# Softrack arena surface Vs Cheap rubber @ £50 ton (inc vat)



## jennystreek (20 November 2006)

Ok, have already put a post asking opinions on surfaces, but now need to narrow search down. 

I really want to go with softrack surface as i know it is a good company and have ridden on the arenas ie Limes Farm - they can also guarantee that it is 100% wire free.

Others down the yard want to go with an unknown "companies" ad in the Horsemart which has an "offer for this month only" (which has been there for many months!!!), supplying arena rubber at £50 ton inc vat. So we would save about £500 going with this.
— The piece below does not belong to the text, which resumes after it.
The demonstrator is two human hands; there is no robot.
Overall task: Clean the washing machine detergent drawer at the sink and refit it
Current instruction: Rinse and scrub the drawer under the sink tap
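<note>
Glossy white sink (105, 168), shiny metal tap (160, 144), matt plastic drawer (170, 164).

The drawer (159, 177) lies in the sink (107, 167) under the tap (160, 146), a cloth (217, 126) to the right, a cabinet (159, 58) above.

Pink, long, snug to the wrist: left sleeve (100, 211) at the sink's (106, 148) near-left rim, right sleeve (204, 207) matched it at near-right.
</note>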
HOWEVER, the guy has told me it is 100% wire free, which has made me suspicious, and reckons that he is supplying this rubber to loads of people at moment. 

What would you do? has anyone got experience of buying surface from an unknown firm at a cheap price?


----------



## mrussell (20 November 2006)

We has softrack but it disappeared into the sand within a year (top spec sand too).  I liked it very much but it needs proper tined harrowing and not too much sand under it.

Weve topped ours up with a much bigger cheaper product that has "stayed" better but has made the surface even deeper.


----------



## Vix1978 (20 November 2006)

If this chap states that he has been supplying loads of people recently, can you not ask for some names/addresses of customers so you can contact them to go and look at their surface? If he is reputable, he shouldn't mind


----------



## JACQSZOO (20 November 2006)

You made exactly the same post yesterday??


----------



## jennystreek (20 November 2006)

[ QUOTE ]
You made exactly the same post yesterday?? 

[/ QUOTE ]


Yes i know, but i didnt get the response that i was looking for - i made the post too general - my mistake  
	
	
		
		
	


	





I really need to know who has which product on their arena (ie brand names, not just sand / rubber etc) and what it rides like, ie costs etc. we need to order asap, so want to get as many opinions as possible and order the best stuff!


----------



## jennystreek (20 November 2006)

[ QUOTE ]
If this chap states that he has been supplying loads of people recently, can you not ask for some names/addresses of customers so you can contact them to go and look at their surface? If he is reputable, he shouldn't mind 

[/ QUOTE ]

This is something i have asked, and he is going to look up some names for me. have also asked him to put in writing that his product is 100% wire free - he clammed up a bit, but said he would do this


----------



## Rambo (20 November 2006)

We have Softrack rubber laid over existing sand in our indoor and outdoor arenas. The indoor is excellent but does need regular watering and grading with their specific grader. The outdoor was put on top of already deep sand, and not enough rubber, and it is not a good surface. That is not down to the Softrack though


----------



## henryhorn (20 November 2006)

We have startrack rubber, is this the same stuff? (Jacksons Arenas supplied it)
It cost £85 ton delivered.   The other alternative I have seen is huge pieces of rubber which appears to work very well.
Just go and see a sample arena of somewhere he has delivered to.


----------



## RLF (20 November 2006)

A competition centre i used to ride at had that shreaded rubber surface down indoors and when loads of wet horses had dripped on it when they came in from the rain, it became as slippy as hell, my horse nearlly went A over T.  They soon took it up as there were so many complaints.   I've just had a quote from Softrack and it was very reasonable £1400 incl vat for 26 by 15 arena.


----------



## Sal_E (20 November 2006)

Same as MR - we've got softrack over top grade sand &amp; the rubber has virtually disappeared! I reckon it realistically needs topping up every 3 years although the company that supplies softrack claimed it would last for 10! If you can afford to maintain it, then it's a lovely surface.


----------